- A Coreia do Norte anunciou o lançamento de um míssil balístico na manhã desta quarta-feira, por volta de sete horas e trinta minutos local, detectado por radares da Coreia do Sul e do Japão.
- O projétil percorreu aproximadamente seiscentos quilômetros antes de cair no Mar do Japão, sem causar danos ou vítimas.
- O disparo ocorre em meio a tensões com Seul e Washington, que treinam exercícios militares na península. Pyongyang diz que as manobras são provocativas.
- Autoridades da Coreia do Sul, do Japão e dos Estados Unidos condenaram o lançamento e mantêm vigilância elevada, com apelo ao retorno do diálogo.
- Este é o segundo teste de míssil realizado pela Coreia do Norte neste mês; em dezoito de janeiro houve um teste intercontinental que atingiu cerca de seis mil quilômetros de altitude e percorreu aproximadamente mil duzentos quilômetros, caindo no Mar do Japão.
A Coreia do Norte lançou um míssil balístico na manhã desta quarta-feira, elevando a tensão no Leste Asiático.

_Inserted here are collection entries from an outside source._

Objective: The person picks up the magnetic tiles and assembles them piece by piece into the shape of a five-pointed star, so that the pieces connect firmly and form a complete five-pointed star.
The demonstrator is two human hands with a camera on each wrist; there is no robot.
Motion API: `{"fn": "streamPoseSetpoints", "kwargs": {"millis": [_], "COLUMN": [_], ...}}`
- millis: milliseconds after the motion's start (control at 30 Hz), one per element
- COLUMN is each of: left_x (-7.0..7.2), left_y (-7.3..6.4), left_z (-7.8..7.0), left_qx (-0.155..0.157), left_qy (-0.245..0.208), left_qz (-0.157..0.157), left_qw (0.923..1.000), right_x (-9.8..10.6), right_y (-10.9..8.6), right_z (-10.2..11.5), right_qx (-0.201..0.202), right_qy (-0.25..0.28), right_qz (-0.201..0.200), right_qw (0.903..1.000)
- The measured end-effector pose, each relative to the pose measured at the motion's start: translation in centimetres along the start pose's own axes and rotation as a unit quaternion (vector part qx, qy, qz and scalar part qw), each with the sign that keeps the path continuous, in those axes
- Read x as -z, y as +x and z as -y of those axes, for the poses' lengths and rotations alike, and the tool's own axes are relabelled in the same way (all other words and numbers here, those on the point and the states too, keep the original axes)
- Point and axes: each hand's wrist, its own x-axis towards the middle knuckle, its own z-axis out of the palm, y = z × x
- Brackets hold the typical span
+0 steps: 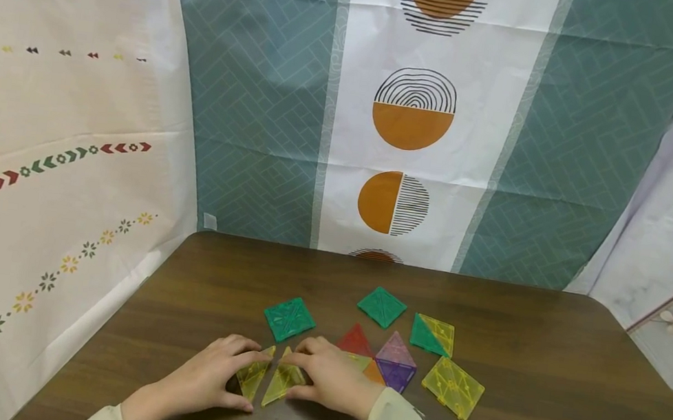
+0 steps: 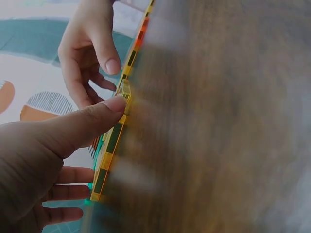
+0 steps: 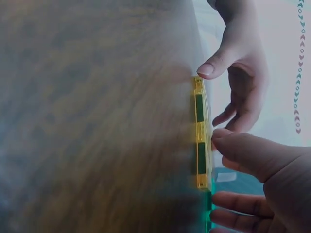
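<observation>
Two yellow triangular magnetic tiles lie on the table with a narrow gap between them, long edges facing. My left hand (image 1: pixel 211 370) holds the left yellow triangle tile (image 1: pixel 253 376), fingers at its upper part and thumb near its lower corner. Around the right yellow triangle tile (image 1: pixel 277 385) my right hand (image 1: pixel 335 376) curls, index finger over the top and thumb at the lower side. In the left wrist view the left thumb (image 2: pixel 104 114) presses on a yellow tile edge (image 2: pixel 112 141). The right wrist view shows a yellow tile (image 3: pixel 200 131) edge-on beside the right thumb.
Beyond the right hand lie red (image 1: pixel 355 340), pink (image 1: pixel 395 349), purple (image 1: pixel 396 375) and orange (image 1: pixel 377 372) triangle tiles, partly hidden. Green squares (image 1: pixel 289 319) (image 1: pixel 382 307), a green-and-yellow square (image 1: pixel 424 336) and a yellow square (image 1: pixel 453 387) surround them. A patterned curtain (image 1: pixel 259 125) hangs behind the table.
</observation>
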Motion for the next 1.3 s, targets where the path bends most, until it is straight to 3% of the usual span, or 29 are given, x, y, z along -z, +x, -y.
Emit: {"fn": "streamPoseSetpoints", "kwargs": {"millis": [667,1300], "left_x": [-0.5,-0.8], "left_y": [0.0,0.5], "left_z": [-0.8,-2.1], "left_qx": [0.006,0.024], "left_qy": [0.007,0.038], "left_qz": [-0.014,-0.001], "left_qw": [0.9999,0.9990], "right_x": [-0.4,0.2], "right_y": [0.4,-0.7], "right_z": [0.1,-0.9], "right_qx": [0.016,0.051], "right_qy": [-0.053,-0.042], "right_qz": [0.025,0.025], "right_qw": [0.9982,0.9975]}}
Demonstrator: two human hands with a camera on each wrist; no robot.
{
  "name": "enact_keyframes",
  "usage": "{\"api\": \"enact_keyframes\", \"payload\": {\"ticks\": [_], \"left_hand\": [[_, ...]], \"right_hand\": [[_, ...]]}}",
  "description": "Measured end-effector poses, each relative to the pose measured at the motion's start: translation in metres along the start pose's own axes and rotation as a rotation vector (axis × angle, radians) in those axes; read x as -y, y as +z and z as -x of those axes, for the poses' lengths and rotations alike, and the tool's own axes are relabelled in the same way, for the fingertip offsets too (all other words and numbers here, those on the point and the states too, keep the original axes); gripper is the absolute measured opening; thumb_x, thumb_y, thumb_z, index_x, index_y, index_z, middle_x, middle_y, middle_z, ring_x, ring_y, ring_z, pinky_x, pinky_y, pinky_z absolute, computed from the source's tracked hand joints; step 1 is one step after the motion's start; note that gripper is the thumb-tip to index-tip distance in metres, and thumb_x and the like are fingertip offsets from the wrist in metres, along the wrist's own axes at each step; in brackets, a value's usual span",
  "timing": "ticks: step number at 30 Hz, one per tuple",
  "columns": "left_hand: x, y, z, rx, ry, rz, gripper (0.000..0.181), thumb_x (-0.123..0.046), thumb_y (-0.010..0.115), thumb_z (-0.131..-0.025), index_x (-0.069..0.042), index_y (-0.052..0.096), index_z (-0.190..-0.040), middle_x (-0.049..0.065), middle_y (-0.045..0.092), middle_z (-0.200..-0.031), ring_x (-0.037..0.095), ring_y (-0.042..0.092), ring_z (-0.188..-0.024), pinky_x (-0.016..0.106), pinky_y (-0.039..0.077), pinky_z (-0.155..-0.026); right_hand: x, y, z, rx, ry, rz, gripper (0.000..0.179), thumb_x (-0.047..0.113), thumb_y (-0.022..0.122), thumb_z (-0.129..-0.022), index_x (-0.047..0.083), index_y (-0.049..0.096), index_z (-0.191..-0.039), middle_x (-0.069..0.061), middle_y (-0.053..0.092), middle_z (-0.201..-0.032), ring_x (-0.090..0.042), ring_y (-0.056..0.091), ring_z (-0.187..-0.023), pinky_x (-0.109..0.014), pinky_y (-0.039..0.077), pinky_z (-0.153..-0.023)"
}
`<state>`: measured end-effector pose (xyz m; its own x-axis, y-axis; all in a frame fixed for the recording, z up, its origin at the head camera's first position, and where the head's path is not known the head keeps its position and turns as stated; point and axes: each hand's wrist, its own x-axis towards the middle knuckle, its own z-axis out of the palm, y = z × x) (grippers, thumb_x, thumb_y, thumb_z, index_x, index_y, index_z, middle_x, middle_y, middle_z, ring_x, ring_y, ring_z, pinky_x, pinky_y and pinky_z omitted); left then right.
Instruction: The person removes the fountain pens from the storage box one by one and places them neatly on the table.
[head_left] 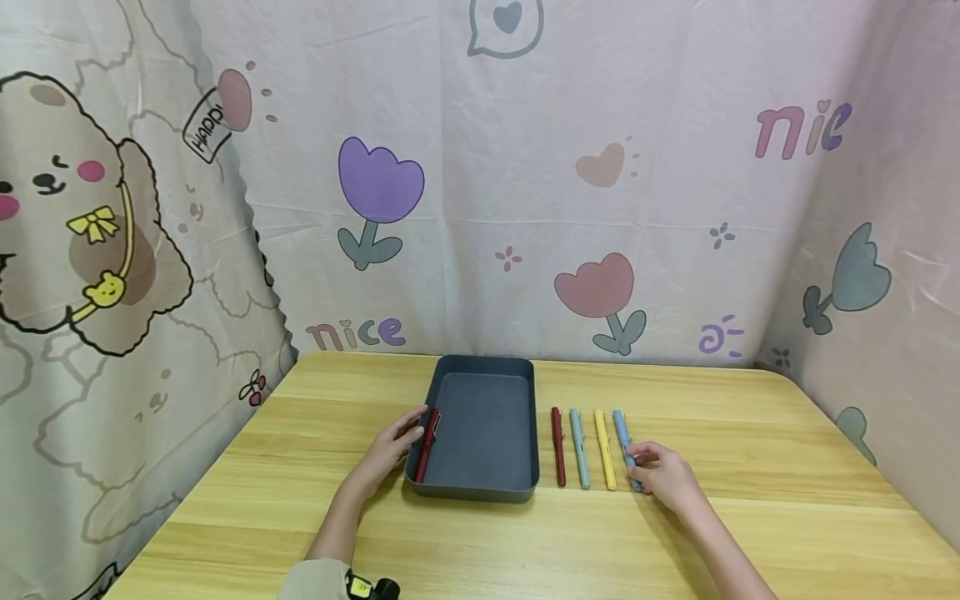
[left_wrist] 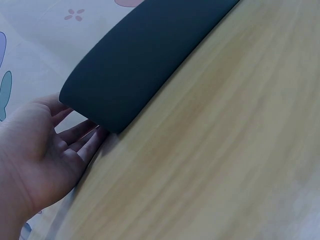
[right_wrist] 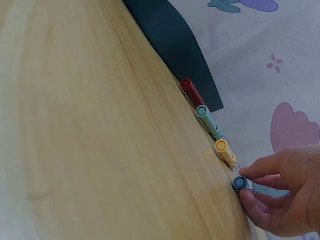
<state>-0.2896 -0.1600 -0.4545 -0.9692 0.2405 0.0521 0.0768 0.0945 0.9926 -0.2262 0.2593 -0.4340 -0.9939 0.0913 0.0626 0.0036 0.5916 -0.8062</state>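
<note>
A dark grey rectangular tray [head_left: 480, 495] lies on the table, with a dark red pen [head_left: 427, 446] inside along its left wall. My left hand [head_left: 388, 454] rests against the tray's left side, fingers mostly extended at the wall; the tray partly hides them in the left wrist view. Right of the tray lie a red pen [head_left: 558, 447], a light green pen [head_left: 581, 450], a yellow pen [head_left: 605, 450] and a blue pen [head_left: 622, 429], side by side. My right hand [head_left: 663, 477] pinches the near part of the blue pen [right_wrist: 240, 183] between thumb and fingers.
The light wooden table [head_left: 262, 517] carries the tray and pens. A patterned cloth curtain [head_left: 480, 208] hangs behind it and on both sides. A small black and yellow device [head_left: 371, 588] sits at the left sleeve.
</note>
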Motion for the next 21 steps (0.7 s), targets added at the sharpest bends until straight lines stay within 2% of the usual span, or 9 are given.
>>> {"api": "enact_keyframes", "payload": {"ticks": [13,21], "left_hand": [[-0.0010,0.0000,0.0005,0.005,-0.001,-0.011,0.046,-0.018,0.048,-0.097,-0.010,0.038,-0.141,0.019,0.027,-0.145,0.036,0.029,-0.129,0.051,0.025,-0.102],[-0.0006,-0.0002,0.0004,-0.001,-0.002,-0.014,0.046,-0.018,0.048,-0.097,-0.010,0.038,-0.141,0.019,0.028,-0.144,0.036,0.029,-0.128,0.051,0.026,-0.101]], "right_hand": [[0.0018,-0.0010,0.0005,-0.001,0.002,-0.006,0.025,0.001,0.063,-0.082,-0.005,0.060,-0.105,-0.016,0.060,-0.097,-0.019,0.059,-0.066,-0.030,0.050,-0.055],[0.0042,-0.0027,0.0017,-0.006,0.001,-0.037,0.026,0.001,0.061,-0.082,-0.006,0.060,-0.108,-0.019,0.059,-0.102,-0.023,0.063,-0.074,-0.030,0.052,-0.057]]}}
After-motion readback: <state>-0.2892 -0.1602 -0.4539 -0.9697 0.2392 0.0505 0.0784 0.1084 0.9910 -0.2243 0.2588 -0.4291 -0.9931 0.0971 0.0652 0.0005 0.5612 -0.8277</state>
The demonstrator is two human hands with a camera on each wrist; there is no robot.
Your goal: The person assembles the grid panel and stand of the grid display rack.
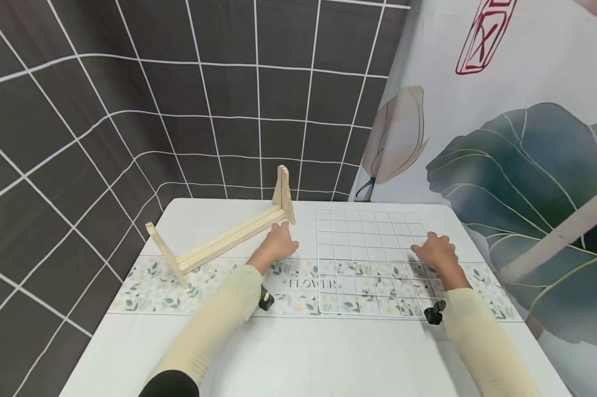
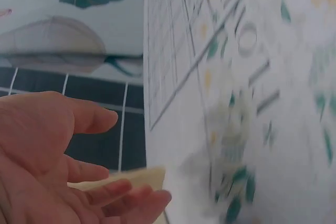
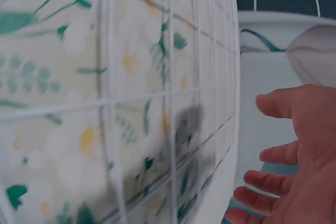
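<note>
A white wire grid panel (image 1: 368,264) lies flat on the table, right of the middle. Over its right edge hovers my right hand (image 1: 436,255), fingers loosely bent and holding nothing; the right wrist view shows its palm and spread fingers beside the grid wires (image 3: 170,98). To the left stands a pale wooden frame (image 1: 231,237), two upright end pieces joined by a long bar. Close to the bar's right end is my left hand (image 1: 277,242). Its palm (image 2: 31,135) faces the grid side with relaxed fingers and nothing between them, a bit of the wood showing behind the fingertips.
The white table (image 1: 298,353) carries a floral printed band (image 1: 298,281) with lettering. A dark tiled-pattern curtain (image 1: 229,99) hangs behind and at the left, and a leaf-printed curtain (image 1: 522,165) hangs at the right. Small black devices sit at both wrists.
</note>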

O disparo ocorreu por volta das 7h30, horário local, e foi detectado por radares da Coreia do Sul e do Japão. Não houve danos nem vítimas.
O projétil percorreu aproximadamente 600 quilômetros antes de cair no Mar do Japão. O teste ocorre em meio a uma escalada de tensões com Seul e Washington, que realizam exercícios militares conjuntos na península.
O governo norte-coreano afirmou que o disparo foi uma resposta às provocações de Seul e Washington, consideradas ameaças à segurança de Pyongyang. As autoridades sul-coreanas e japonesas condenaram a ação.
Desdobramentos
Os Estados Unidos também expressaram preocupação e pediram que Pyongyang retome o diálogo para a desnuclearização da península. A Coreia do Norte realizou, neste mês, o segundo teste de mísseis.
Em 14 de janeiro, o país testou um míssil intercontinental que atingiu cerca de 6.000 km de altitude e percorreu 1.200 km antes de cair no Mar do Japão. Analistas apontam o risco de escalada militar na região.
A comunidade internacional teme uma crise maior e uma possível corrida armamentista. Especialistas avaliam que Pyongyang pode continuar desenvolvendo armas para ampliar sua capacidade de defesa e dissuasão.